たゆたうようなのなかで

初めから、わかっていた。あの人は、私だけのものではないのだと。
私があの人に会えるのは朝食後と、朝と夜の総触れぐらいのもの。夜にこちらに来るときは昼頃に必ず連絡が来るが、ただでさえ泊りが可能なのは月に数日だけなのに、私を選ぶ日ともなると月に一回か二回になる。
朝は御台所である信子さんが、私達を連れて綱吉さんのもとに行く。綱吉さんは、ずらりと並んだ私達にあいさつをしてくださる。その後は「夜の総触れ」まで、あの人とは会えない。だから、綱吉さんに毎日のように会える信子さんが羨ましい…けどそれは仕方ない。今の私はあくまで側室だから。
いや、側室として公的に認められているだけ、良かったのかもしれない。自分こそあなたの運命の人だ、なんて立候補することは私にはできない。

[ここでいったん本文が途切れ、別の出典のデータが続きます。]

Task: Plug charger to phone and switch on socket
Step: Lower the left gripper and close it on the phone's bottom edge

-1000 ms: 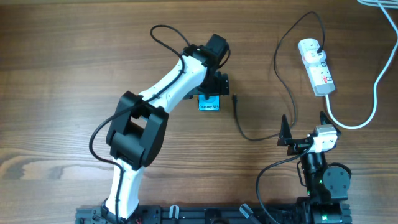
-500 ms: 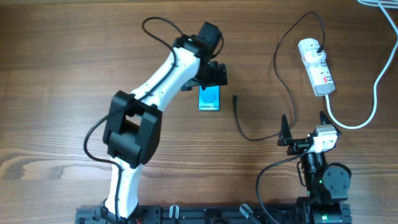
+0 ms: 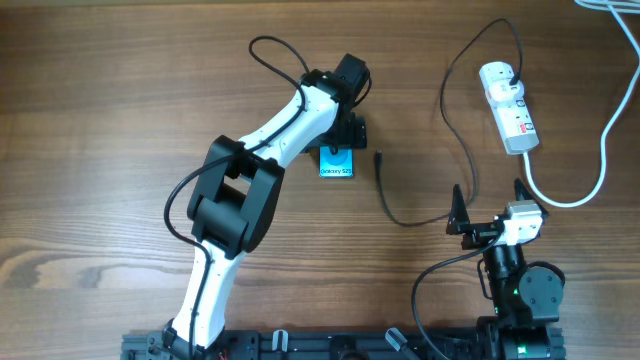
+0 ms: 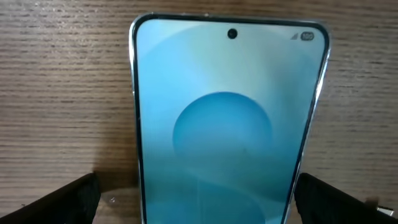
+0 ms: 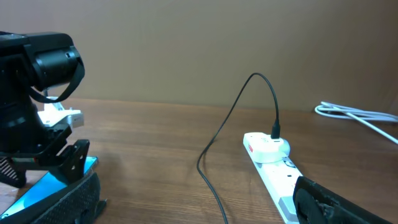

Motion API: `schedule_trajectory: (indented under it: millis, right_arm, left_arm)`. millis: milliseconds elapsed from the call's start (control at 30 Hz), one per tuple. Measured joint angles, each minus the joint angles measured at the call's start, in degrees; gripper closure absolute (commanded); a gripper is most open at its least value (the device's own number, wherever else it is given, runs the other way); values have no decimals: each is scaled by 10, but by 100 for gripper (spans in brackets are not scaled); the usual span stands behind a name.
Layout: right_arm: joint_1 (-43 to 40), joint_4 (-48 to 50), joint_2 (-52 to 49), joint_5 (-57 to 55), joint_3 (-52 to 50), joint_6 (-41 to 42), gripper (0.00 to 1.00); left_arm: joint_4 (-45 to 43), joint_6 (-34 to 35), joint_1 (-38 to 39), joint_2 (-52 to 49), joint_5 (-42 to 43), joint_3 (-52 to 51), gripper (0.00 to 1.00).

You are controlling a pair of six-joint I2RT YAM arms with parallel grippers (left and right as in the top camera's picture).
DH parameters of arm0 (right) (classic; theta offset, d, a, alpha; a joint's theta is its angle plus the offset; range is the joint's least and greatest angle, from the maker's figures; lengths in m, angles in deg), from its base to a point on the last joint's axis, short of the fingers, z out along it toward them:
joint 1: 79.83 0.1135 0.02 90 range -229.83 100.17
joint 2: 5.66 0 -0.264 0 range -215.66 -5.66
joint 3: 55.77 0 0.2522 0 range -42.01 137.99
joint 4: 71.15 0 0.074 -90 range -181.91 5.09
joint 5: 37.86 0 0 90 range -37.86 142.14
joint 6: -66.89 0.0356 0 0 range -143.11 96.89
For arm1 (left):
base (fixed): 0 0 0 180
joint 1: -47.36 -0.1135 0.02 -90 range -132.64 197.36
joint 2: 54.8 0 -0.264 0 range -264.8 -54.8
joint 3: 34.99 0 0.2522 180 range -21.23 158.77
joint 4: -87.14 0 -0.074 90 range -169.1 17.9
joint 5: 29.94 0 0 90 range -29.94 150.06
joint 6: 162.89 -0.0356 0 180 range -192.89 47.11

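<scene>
Both jaws wide — left jaws straddle the phone (image 4: 230,124), charger (image 3: 380,160) beside.

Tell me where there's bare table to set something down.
Bare wood: everything left of the left arm, and the top middle between the phone and the charger. Crowded: the right side, around socket, white cord and right pincer.

One phone (image 3: 337,166), one charger (image 3: 444,95), one power strip (image 3: 509,120), two arms: left arm (image 3: 268,148), right arm (image 3: 512,268).
</scene>
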Motion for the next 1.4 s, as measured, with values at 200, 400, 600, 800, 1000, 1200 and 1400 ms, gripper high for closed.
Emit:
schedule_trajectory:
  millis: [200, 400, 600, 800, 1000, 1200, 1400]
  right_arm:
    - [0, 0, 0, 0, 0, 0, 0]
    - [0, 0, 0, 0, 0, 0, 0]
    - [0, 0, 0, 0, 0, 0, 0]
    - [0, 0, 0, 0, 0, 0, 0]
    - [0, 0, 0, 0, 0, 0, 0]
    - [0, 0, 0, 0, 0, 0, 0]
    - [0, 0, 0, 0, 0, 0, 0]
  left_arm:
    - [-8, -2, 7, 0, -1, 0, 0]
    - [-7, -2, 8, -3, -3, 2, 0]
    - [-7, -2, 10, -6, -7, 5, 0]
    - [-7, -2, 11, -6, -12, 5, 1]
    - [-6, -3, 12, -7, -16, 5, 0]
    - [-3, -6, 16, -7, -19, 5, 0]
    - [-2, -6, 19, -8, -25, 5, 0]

元々私は宮中に仕えており、勾当内侍を務めていた。だが、綱吉さんの世継ぎを望む奈々さんの意向で、側室候補として出向いた。――本当に、それだけのつもりだった。
しかし、何の間違いか、私が奈々さん付きの女中として仕え始めた頃より少し前に、綱吉さんに惹かれてしまった。今でこそ、綱吉さんの寵を受けて、その側室となったことで綱吉さんと接する機会は増えつつあるのだけれど…。
「今日は貴方をご指名だそうだ」
側用人の隼人さんから連絡が入る。
「…とても嬉しいと伝えてください」
頭の中に薄い喜びが流れ出す。ああ、今夜は貴方を独占できるのですね。


***


「ねえ、綱吉さん?」
「…なんだ?」
「私が貴方に逢ってからというもの、ずっと惹かれていたと言ったら…貴方は私を受け入れてくれますか?」
「受け入れるって…正室にしてくれ、と言いたいのか?」
「いや、正室にしてくれなくてもいいんです。そうしてくれたら嬉しいことこの上ないのですけど…ただ、受け入れて頂ければ…」
2番でも、3番でも構わないし、それ以上は、もう望まない。…だから、どうか。
「そっか…残念だが、正室にはしてやれないぞ?」
――ああ、やっぱりそうなるのか。
「わかってます、貴方には信子さんがいるって…それでも、貴方のことが好きすぎて、もうどうしようもないんです…っ」
右の頬に雫が垂れる。おそらく、今の私は泣いているのではないだろうか。
「…落ち着け、大丈夫だから」
綱吉さんが、私の頭を軽く撫でてくださる。
「っ…はい」
それが私だけにしていることではないということも、貴方が私だけのものにはなり得ないことも、ずっと前から知っている。
けれど今は喜んでいよう。私を指名してくださったその日だけは、私にだけ情を向けてくださるのだから。


総触れ(そうぶ - )→毎朝と毎晩行なわれる、将軍への謁見。
勾当内侍(こうとうのないし)→掌侍(ないしのじょう、律令制における女官の1つで、尚侍・典侍とともに後宮全体の実務を取り仕切る立場)の第一臈(上首)のこと。宮中における経理・総務・人事・庶務などの事務処理全般を統括し、更に官位などの要望取次や訴訟などの実請伝宣など天皇と宮中内外との取次を担当した。